> **TASK ITEM**: Go through the listing below and retype exactly the lines starting at the one with "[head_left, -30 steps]" and ending at the one with "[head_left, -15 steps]", skipping pictures.

**** PROVIDED MATERIAL

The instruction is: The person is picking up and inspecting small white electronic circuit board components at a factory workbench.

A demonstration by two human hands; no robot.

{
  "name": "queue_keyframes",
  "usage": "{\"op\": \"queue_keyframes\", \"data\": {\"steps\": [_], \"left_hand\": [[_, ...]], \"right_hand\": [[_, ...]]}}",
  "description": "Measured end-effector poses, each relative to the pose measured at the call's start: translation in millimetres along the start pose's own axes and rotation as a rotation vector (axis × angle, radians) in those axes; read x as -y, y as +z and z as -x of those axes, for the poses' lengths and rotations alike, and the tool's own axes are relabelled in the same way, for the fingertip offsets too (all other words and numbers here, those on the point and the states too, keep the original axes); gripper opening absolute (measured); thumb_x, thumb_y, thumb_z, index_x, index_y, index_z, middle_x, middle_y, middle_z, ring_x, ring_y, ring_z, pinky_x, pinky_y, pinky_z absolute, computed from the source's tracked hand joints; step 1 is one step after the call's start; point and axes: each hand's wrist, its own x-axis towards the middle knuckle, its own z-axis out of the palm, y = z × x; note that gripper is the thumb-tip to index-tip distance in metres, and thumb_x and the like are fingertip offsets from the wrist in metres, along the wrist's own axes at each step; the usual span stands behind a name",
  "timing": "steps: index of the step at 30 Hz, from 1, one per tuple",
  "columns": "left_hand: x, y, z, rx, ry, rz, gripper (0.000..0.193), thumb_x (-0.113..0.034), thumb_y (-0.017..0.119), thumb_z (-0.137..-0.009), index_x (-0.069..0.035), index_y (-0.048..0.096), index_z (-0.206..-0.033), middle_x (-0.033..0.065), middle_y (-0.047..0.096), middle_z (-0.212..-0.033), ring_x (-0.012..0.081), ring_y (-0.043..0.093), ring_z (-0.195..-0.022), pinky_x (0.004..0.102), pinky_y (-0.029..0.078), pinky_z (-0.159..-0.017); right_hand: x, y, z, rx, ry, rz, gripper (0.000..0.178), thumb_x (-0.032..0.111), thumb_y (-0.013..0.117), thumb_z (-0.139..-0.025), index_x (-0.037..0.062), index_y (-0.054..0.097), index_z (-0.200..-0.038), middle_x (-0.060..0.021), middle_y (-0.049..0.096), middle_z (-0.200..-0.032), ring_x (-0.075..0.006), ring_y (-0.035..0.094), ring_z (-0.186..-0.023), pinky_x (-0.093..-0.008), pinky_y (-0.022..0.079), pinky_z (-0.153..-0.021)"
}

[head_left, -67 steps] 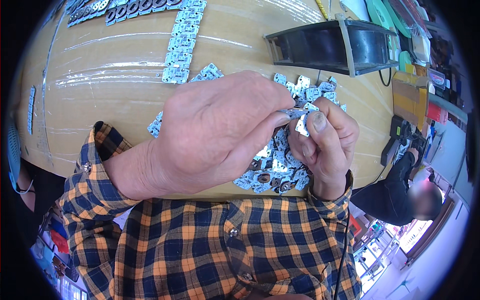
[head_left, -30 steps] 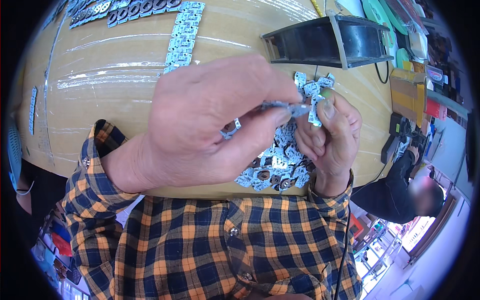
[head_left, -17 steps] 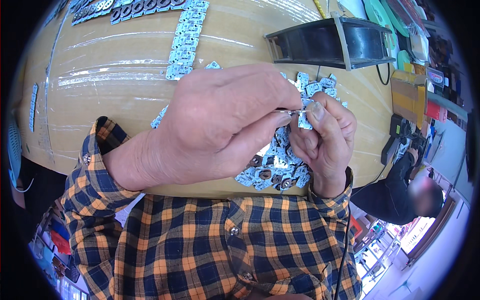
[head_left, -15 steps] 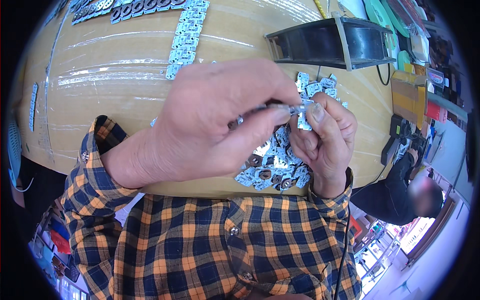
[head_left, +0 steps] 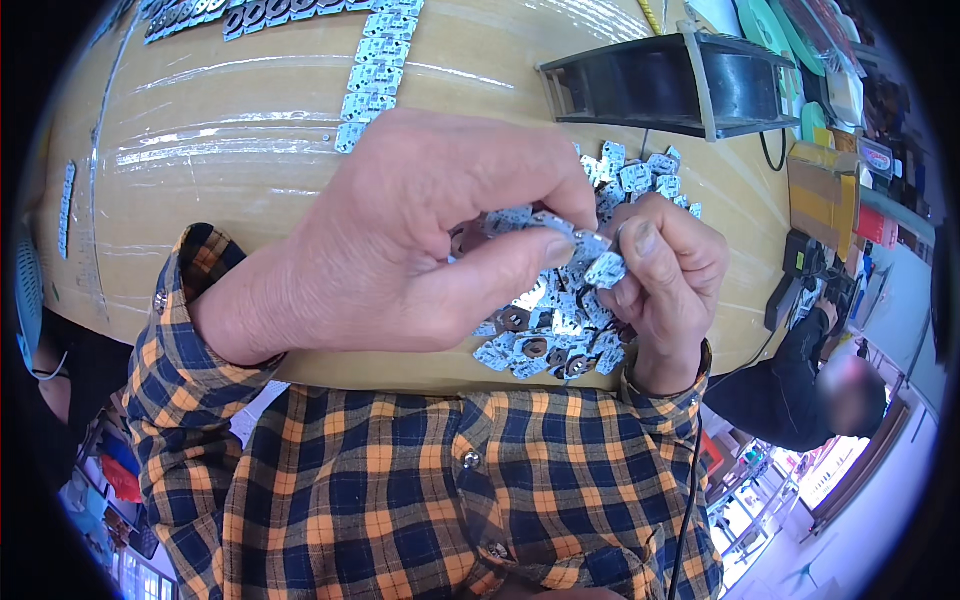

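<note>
Several small white circuit boards, joined in a strip (head_left: 585, 245), are held between the thumb and fingers of my left hand (head_left: 420, 230). Part of the strip is hidden inside that hand. Close on the right, the thumb and forefinger of my right hand (head_left: 665, 265) are pinched together at the strip's end, where a small circuit board (head_left: 605, 270) shows against the fingertips. Just what lies in the pinch is mostly covered. Below both hands is a loose pile of circuit boards (head_left: 525, 350), some with round brown parts. More loose boards (head_left: 637, 178) lie beyond my right hand.
A column of boards (head_left: 375, 78) lies on the tan tabletop (head_left: 220, 200), with rows of boards with dark rings (head_left: 270, 15) at the far left. A black reel (head_left: 670, 85) stands far right, near a cardboard box (head_left: 822, 200). Another person (head_left: 790, 400) sits at the right.
The strip now tilts down to the right, with more of its boards showing. My right hand has shifted slightly right, and its thumb has come off the strip's upper face.
</note>
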Motion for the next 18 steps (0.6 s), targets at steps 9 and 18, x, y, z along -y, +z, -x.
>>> {"op": "queue_keyframes", "data": {"steps": [9,18], "left_hand": [[-1.8,6.6,0.7,-0.081,-0.227,0.163,0.015,0.002,0.059,-0.088,0.003,0.066,-0.101,0.0076,0.068,-0.088,0.0086,0.063,-0.07,0.0205,0.049,-0.06],[-0.7,10.4,0.4,-0.03,-0.172,0.17,0.013,-0.001,0.063,-0.088,0.002,0.067,-0.1,0.0062,0.068,-0.08,0.008,0.063,-0.066,0.0206,0.048,-0.056]], "right_hand": [[15.0,-0.1,0.2,0.066,-0.105,0.377,0.028,0.014,0.053,-0.097,-0.002,0.064,-0.077,-0.0034,0.057,-0.059,-0.0096,0.052,-0.049,-0.0254,0.04,-0.048],[6.3,-2.3,0.1,0.06,-0.278,0.431,0.019,0.009,0.065,-0.09,-0.0023,0.065,-0.074,-0.004,0.056,-0.056,-0.0111,0.053,-0.046,-0.0265,0.037,-0.044]]}}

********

> **ANSWER TO THE EXERCISE**:
[head_left, -30 steps] 
[head_left, -17 steps] 
[head_left, -15 steps] 

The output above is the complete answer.